Logo IMG
HOME > PAST ISSUE > March-April 1999 > Article Detail


Early Canid Domestication: The Farm-Fox Experiment

Foxes bred for tamability in a 40-year experiment exhibit remarkable transformations that suggest an interplay between behavioral genetics and development

Lyudmila Trut

Belyaev's Hypothesis

Belyaev began his experiment in 1959, a time when Soviet genetics was starting to recover from the anti-Darwinian ideology of Trofim Lysenko. Belyaev's own career had suffered. In 1948 his commitment to orthodox genetics had cost him his job as head of the Department of Fur Animal Breeding at the Central Research Laboratory of Fur Breeding in Moscow. During the 1950s he continued to conduct genetic research under the guise of studying animal physiology. He moved to Novosibirsk, where he helped found the Siberian Department of the Soviet (now Russian) Academy of Sciences and became the director of the Department's Institute of Cytology and Genetics, a post he held from 1959 until his death in 1985. Under his leadership the institute became a center of basic and applied research in both classical genetics and modern molecular genetics. His own work included ground-breaking investigations of evolutionary change in animals under extreme conditions (including domestication) and of the evolutionary roles of factors such as stress, selection for behavioral traits and the environmental photoperiod, or duration of natural daylight. Animal domestication was his lifelong project, and fur bearers were his favorite subjects.

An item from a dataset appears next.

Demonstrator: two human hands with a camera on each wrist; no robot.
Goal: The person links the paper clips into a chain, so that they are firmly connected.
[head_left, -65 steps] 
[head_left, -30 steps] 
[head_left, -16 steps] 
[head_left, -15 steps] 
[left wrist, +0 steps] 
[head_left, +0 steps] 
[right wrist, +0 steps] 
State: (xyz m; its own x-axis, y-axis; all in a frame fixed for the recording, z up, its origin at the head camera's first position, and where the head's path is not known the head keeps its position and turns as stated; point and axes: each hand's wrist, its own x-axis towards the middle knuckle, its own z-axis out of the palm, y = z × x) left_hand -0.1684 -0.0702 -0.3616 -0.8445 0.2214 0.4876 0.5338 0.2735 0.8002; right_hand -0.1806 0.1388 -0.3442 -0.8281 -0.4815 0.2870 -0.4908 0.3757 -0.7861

Figure 2. Early in the process of domesticationClick to Enlarge Image Early in the process of domestication, Belyaev noted, most domestic animals had undergone the same basic morphological and physiological changes. Their bodies changed in size and proportions, leading to the appearance of dwarf and giant breeds. The normal pattern of coat color that had evolved as camouflage in the wild altered as well. Many domesticated animals are piebald, completely lacking pigmentation in specific body areas. Hair turned wavy or curly, as it has done in Astrakhan sheep, poodles, domestic donkeys, horses, pigs, goats and even laboratory mice and guinea pigs. Some animals' hair also became longer (Angora type) or shorter (rex type).

Tails changed, too. Many breeds of dogs and pigs carry their tails curled up in a circle or semicircle. Some dogs, cats and sheep have short tails resulting from a decrease in the number of tail vertebrae. Ears became floppy. As Darwin noted in chapter 1 of On the Origin of Species, "not a single domestic animal can be named which has not in some country drooping ears"—a feature not found in any wild animal except the elephant. Another major evolutionary consequence of domestication is loss of the seasonal rhythm of reproduction. Most wild animals in middle latitudes are genetically programmed to mate once a year, during mating seasons cued by changes in daylight. Domestic animals at the same latitudes, however, now can mate and bear young more than once a year and in any season.

Belyaev believed that similarity in the patterns of these traits was the result of selection for amenability to domestication. Behavioral responses, he reasoned, are regulated by a fine balance between neurotransmitters and hormones at the level of the whole organism. The genes that control that balance occupy a high level in the hierarchical system of the genome. Even slight alterations in those regulatory genes can give rise to a wide network of changes in the developmental processes they govern. Thus, selecting animals for behavior may lead to other, far-reaching changes in the animals' development. Because mammals from widely different taxonomic groups share similar regulatory mechanisms for hormones and neurochemistry, it is reasonable to believe that selecting them for similar behavior—tameness—should alter those mechanisms, and the developmental pathways they govern, in similar ways.

For Belyaev's hypothesis to make evolutionary sense, two more things must be true. Variations in tamability must be determined at least partly by an animal's genes, and domestication must place that animal under strong selective pressure. We have looked into both questions. In the early 1960s our team studied the patterns and nature of tamability in populations of farm foxes. We cross-bred foxes of different behavior, cross-fostered newborns and even transplanted embryos between donor and host mothers known to react differently to human beings. Our studies showed that about 35 percent of the variations in the foxes' defense response to the experimenter are genetically determined. To get some idea of how powerful the selective pressures on those genes might have been, our group has domesticated other animals, including river otters (Lutra lutra) and gray rats (Rattus norvegicus) caught in the wild. Out of 50 otters caught during recent years, only eight of them (16 percent) showing weak defensive behavior made a genetic contribution to the next generation. Among the gray rats, only 14 percent of the wild-caught yielded offspring living to adulthood. If our numbers are typical, it is clear that domestication must place wild animals under extreme stress and severe selective pressure.